I'll try to answer it with examples. Let say we have a DNA sequence:
ACGTACGTACGTACGTACGTACGTACGAGACTACGT
Now, for some unknown reason DNA break occurs:
ACGTACGTACGTACGTA | CGTACGTACGAGACTACGT
DNA ends can be joined back:
ACGTACGTACGTACGTACGTACGTACGAGACTACGT
In this example, no evidence of breakage is present.
ACGTACGTACGTACGTATACGTACGTACGTACGAGACTACGT
_________________^----^___________________
In this example, DNA breakage site has additional DNA inserted that is duplicate of one DNA end.
ACGTACGTACGTACGTATTTTTAAAAACCCCGGGCGTACGTACGAGACTACGT
_________________^---------------^___________________
In this example, DNA breakage site has additional DNA inserted and it is unclear were it came from.

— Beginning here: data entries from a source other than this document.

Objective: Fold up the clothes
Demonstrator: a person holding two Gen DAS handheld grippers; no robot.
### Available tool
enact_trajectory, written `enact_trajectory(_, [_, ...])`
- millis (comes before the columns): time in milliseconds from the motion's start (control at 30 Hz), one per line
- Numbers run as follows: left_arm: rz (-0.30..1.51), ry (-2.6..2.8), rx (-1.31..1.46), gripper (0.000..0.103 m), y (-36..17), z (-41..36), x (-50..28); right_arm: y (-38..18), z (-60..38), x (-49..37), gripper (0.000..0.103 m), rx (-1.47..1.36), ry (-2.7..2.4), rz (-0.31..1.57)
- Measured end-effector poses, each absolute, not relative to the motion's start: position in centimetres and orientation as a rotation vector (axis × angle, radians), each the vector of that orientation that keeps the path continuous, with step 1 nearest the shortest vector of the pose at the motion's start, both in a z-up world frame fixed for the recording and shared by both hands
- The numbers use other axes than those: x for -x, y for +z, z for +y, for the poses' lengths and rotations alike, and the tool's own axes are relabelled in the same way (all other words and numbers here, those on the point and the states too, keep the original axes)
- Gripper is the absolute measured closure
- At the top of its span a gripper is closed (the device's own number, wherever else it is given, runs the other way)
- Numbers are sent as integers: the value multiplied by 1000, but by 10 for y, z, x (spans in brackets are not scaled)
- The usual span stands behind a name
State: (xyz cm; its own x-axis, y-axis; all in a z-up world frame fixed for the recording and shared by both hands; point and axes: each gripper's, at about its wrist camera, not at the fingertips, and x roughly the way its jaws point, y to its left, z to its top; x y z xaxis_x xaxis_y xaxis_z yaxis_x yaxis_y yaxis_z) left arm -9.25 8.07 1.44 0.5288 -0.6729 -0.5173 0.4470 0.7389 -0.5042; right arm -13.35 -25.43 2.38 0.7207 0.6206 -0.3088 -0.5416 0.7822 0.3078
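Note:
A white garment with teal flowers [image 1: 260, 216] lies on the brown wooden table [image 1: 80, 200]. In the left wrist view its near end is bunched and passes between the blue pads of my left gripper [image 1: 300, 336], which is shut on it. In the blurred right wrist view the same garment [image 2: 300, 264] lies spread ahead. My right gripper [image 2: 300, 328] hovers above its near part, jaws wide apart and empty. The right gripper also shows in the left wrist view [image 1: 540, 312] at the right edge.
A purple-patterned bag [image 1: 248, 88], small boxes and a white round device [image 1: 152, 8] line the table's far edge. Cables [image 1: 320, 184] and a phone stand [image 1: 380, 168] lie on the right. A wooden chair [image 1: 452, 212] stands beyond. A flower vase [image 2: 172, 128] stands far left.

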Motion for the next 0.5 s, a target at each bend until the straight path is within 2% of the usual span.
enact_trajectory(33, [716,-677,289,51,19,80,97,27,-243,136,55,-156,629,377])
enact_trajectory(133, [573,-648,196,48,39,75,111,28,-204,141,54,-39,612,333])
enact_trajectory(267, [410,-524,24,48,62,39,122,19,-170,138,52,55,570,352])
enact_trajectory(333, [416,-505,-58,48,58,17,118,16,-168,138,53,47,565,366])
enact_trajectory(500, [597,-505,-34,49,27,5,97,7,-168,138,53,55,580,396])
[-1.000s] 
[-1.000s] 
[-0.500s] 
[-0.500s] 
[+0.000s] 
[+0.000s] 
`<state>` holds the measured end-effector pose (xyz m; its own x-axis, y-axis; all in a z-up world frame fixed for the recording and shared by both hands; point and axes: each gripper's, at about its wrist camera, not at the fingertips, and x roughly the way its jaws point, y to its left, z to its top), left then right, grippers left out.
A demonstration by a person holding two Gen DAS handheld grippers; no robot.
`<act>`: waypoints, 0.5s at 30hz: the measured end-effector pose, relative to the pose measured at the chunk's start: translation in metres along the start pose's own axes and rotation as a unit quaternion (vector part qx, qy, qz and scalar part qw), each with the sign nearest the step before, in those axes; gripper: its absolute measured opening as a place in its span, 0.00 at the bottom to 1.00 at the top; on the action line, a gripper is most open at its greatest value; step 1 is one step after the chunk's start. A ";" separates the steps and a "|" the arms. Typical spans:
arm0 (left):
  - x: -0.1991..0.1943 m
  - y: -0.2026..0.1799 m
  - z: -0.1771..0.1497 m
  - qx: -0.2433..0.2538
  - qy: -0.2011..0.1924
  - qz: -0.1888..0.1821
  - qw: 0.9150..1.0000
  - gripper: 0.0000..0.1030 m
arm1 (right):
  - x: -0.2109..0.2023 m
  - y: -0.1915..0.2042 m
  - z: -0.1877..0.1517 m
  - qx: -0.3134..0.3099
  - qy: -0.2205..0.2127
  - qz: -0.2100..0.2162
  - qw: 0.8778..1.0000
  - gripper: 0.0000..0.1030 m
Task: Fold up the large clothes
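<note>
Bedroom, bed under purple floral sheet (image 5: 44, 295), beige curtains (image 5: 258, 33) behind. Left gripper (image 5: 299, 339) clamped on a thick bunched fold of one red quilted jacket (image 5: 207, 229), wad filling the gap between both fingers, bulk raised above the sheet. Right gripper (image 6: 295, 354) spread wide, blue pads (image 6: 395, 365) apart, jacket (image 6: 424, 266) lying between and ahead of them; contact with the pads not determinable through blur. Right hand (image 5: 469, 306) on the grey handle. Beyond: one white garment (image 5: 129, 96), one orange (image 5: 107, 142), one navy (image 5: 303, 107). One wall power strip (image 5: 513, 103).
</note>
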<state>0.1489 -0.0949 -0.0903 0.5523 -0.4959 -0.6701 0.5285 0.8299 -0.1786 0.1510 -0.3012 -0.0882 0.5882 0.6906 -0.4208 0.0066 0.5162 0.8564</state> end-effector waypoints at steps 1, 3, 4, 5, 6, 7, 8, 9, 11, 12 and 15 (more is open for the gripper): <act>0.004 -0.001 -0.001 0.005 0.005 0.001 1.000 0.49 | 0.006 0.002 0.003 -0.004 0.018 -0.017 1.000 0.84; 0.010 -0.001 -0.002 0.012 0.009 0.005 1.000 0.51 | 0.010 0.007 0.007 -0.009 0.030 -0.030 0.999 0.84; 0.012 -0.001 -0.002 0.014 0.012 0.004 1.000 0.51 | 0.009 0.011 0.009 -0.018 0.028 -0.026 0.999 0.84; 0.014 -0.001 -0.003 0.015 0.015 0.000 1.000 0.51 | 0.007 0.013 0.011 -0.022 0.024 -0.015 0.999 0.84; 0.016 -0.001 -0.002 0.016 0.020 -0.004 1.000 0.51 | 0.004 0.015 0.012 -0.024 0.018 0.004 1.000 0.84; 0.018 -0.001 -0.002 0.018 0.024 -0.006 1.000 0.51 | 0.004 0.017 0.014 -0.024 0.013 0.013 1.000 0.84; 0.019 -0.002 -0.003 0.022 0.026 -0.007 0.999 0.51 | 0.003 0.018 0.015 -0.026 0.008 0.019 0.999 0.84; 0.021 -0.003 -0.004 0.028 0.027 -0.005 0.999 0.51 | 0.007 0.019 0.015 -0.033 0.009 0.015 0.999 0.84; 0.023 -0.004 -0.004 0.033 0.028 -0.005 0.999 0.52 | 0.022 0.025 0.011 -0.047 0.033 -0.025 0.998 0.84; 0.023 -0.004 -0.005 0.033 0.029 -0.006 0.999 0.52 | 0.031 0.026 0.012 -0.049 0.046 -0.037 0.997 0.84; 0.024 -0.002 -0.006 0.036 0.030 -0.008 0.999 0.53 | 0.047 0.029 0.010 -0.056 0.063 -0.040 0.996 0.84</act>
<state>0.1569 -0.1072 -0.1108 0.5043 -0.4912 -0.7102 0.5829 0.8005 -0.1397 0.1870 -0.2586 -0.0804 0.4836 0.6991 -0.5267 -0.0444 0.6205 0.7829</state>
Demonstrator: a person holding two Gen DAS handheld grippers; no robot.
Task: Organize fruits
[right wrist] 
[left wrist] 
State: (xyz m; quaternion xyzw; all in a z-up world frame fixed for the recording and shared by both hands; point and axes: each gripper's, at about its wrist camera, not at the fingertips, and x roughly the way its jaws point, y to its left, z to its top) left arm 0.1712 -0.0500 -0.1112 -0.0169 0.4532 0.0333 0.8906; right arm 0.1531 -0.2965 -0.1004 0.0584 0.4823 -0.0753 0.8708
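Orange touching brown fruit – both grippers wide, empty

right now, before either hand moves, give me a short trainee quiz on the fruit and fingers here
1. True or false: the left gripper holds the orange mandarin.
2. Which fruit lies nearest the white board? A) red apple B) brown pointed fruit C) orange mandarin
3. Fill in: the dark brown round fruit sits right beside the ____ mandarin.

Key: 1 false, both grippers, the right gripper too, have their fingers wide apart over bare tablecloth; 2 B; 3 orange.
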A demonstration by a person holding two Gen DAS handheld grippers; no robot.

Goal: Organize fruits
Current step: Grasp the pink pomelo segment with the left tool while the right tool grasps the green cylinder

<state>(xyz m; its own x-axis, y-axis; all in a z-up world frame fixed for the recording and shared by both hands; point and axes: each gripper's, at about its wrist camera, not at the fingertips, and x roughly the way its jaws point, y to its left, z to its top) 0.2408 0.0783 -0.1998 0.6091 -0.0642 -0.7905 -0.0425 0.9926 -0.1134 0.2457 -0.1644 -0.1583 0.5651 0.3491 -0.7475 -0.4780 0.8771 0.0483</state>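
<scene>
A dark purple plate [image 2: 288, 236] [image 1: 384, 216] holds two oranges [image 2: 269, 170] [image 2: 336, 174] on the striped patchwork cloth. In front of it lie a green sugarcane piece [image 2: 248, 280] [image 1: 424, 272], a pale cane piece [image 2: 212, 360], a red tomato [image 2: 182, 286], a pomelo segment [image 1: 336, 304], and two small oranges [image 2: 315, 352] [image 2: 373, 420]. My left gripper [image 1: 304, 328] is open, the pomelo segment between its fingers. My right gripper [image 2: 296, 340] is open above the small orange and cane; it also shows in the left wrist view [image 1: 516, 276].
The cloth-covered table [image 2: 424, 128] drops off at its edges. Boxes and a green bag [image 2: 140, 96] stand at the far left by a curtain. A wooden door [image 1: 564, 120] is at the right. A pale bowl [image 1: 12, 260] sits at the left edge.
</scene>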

This "unclear were it came from" DNA is called "non-template DNA".
DNA end joining mechanism determines such addition of extra DNA in break site (see, http://en.wikipedia.org/wiki/Non-homologous_end_joining).
In breakpoint sequencing there are problems where inserted DNA is longer than reads, because it's hard (maybe even impossible) to map breakpoint.
DNA: ACGTACGTACGTACGTATACGTACGTACGTACGAGACTACGT
# ^^^^^^
Reads: ----------- ----------- ----------- ----------- ----------- -----------
----------- ----------- ------------- ----------- -----------
In this example reads mapped all breakage site (DNA ends + insert): CGTATACGTACGT - now we know that there changes in our DNA and we can still trace back were those changes come from.
DNA: ACGTACGTACGTACGTATTTTTAAAAACCCCGGGCGTACGTACGAGACTACGT
# ^^^^^^^^^^^^^^^^^
Short reads: ---- ---- ---- ---- ---- ---- ---- ---- ---- ----
---- ---- ---- ---- ---- ---- ---- ---- ----
In this example, with such long insertion (that is non-template) it's hard to trace back native DNA site.
Edit
In order to solve this problem Sanger sequencing is used at the guessed breakpoint site.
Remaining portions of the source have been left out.